Bo: It doesn’t really bother me re: the exact replication thing as I see the studio and stage as different environments. There are many, many recordings I love that are strictly studio works that couldn’t really be produced live but I’ll listen to and love until I croak. Meanwhile, I’ve seen all manner of live acts who were killer performers yet never really captured that essence in the studio. Also, when I see a live act, I often want something a bit different as I can hear the recording at home anytime.

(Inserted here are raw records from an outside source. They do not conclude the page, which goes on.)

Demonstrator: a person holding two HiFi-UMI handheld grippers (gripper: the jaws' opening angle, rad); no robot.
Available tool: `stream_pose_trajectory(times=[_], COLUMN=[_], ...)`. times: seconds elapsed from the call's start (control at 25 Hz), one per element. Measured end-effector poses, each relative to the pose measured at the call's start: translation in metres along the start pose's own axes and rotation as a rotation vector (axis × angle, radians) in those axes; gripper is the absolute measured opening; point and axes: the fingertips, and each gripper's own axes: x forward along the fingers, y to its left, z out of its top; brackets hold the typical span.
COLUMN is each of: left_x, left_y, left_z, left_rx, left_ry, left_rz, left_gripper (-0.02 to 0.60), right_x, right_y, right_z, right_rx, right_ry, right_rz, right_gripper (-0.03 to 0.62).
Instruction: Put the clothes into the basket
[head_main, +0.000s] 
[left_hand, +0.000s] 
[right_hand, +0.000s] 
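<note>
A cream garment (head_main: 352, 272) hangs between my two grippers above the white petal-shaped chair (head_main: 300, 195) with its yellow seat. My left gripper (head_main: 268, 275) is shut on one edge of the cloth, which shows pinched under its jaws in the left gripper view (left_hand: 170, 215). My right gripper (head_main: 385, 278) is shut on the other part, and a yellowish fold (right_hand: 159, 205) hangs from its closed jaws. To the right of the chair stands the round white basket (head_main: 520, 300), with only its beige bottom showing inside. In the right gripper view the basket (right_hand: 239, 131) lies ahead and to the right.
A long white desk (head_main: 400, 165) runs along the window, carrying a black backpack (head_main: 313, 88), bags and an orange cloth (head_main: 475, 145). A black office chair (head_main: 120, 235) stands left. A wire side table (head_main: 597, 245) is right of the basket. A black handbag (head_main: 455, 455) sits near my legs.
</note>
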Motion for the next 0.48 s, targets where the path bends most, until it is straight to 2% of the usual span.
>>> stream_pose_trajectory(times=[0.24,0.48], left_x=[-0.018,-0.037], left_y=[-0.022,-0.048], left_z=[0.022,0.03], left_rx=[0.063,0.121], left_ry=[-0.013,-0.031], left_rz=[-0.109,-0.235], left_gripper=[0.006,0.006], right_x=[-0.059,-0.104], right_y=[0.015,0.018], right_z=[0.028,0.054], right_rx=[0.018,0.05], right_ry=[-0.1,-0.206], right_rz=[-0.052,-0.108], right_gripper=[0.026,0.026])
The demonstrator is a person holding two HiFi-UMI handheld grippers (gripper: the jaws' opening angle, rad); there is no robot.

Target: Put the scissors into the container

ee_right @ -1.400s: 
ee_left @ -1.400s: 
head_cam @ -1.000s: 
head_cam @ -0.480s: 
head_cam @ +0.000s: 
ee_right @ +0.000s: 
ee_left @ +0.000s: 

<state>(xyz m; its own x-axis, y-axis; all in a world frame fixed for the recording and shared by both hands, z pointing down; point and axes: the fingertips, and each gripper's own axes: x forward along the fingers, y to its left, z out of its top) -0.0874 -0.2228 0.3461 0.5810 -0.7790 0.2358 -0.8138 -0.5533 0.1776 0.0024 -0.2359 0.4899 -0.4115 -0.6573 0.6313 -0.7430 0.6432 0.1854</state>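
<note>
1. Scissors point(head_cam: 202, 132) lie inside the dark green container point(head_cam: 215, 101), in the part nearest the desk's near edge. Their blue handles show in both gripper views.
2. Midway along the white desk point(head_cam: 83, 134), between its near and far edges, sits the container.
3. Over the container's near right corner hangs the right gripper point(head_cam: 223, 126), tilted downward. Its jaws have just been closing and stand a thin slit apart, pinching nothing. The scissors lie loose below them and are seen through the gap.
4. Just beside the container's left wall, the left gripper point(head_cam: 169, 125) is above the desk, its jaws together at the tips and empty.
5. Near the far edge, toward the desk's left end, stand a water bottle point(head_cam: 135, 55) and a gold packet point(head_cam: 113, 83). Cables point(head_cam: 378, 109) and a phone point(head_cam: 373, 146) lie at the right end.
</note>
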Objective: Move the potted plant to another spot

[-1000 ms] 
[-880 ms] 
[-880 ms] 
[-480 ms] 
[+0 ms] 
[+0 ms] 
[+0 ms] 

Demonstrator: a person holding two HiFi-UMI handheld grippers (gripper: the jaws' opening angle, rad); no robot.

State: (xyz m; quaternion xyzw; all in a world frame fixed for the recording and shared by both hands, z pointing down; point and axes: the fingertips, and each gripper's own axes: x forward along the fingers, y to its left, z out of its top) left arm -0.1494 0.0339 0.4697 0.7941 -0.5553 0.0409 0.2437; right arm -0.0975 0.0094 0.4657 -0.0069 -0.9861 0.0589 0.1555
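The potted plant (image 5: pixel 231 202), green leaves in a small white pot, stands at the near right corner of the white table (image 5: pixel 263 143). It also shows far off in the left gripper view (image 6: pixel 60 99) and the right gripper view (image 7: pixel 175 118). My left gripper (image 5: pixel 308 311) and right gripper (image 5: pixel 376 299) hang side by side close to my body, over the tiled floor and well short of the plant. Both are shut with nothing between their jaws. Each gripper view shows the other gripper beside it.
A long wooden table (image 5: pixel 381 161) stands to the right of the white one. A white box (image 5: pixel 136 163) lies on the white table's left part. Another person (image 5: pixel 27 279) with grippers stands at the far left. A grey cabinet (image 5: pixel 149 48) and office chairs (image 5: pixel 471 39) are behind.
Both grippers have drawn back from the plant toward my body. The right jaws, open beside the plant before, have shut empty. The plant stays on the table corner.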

I’ve watched “The Last Waltz” too many times to even begin to count (last time: about six months ago) and still haven’t seen “Festival Express” although that’s been on my “Must View” list for some time. As for Queen, we’ll have to shake and agree to disagree on that one.

Comments

  1. I was oblivious to all this in 1974. The charms of Nico continue to escape me, but if anyone could convince me otherwise, it would be you! Here is a wonderfully-written passage: “defining what one strain of what could be retrospectively be termed as “alternative rock” sounded like at this particular bookmark in time: one where the glitter was starting to fade from glam and the final vestiges of 60s experimentalism were receding while, across the pond in New York City, a new kind of slipstream was quietly starting to take shape with Television, the Ramones, the Patti Smith Group, Blondie, and The Artistics (soon-to-be rechristened Talking Heads) all playing their inaugural shows to a small clutch of an in-the-know audience. The tides of the underground were turning.”

    1. I totally get how Nico isn’t everyone’s cup of tea. Even I have to been in the right mood for Ms. Päffgen, but she’s just what Dr. Faustus ordered when that mood comes around.